Problem details → Write out again each line of the material below, unchanged, from the first one to the line that holds "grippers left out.".

----- Data provided

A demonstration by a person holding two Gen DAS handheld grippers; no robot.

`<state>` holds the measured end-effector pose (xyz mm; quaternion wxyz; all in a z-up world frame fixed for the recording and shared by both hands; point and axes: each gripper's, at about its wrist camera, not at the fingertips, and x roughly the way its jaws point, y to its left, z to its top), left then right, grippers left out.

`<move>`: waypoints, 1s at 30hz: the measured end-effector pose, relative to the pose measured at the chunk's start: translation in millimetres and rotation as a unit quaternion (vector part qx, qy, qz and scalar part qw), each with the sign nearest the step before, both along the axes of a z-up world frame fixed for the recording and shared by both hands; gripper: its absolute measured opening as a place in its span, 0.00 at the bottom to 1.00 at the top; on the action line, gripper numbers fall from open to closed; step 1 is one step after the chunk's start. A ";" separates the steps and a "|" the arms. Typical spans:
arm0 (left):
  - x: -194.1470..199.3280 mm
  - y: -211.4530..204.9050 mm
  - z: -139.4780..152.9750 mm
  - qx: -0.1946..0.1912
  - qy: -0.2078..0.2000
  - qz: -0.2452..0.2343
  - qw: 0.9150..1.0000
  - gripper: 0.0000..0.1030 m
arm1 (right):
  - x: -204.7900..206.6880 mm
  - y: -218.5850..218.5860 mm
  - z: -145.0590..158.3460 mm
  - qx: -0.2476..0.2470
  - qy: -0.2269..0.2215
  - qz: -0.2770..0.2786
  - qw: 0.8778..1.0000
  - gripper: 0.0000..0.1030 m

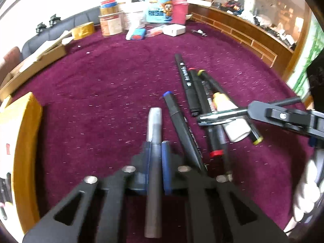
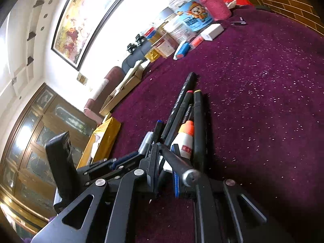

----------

Result of this task →
A demonstration by a person holding two Gen DAS handheld grippers; no robot.

`<state>` holds the measured end-effector pose (xyz mm; quaternion wxyz; all in a z-up world frame fixed for the recording and shared by both hands; point and axes: each gripper's, at about its wrist camera, not at the fingertips, and x roughly the way its jaws point, y to its left, z to its top), left then right, grippers left out.

With the answer given, the exercise is complete.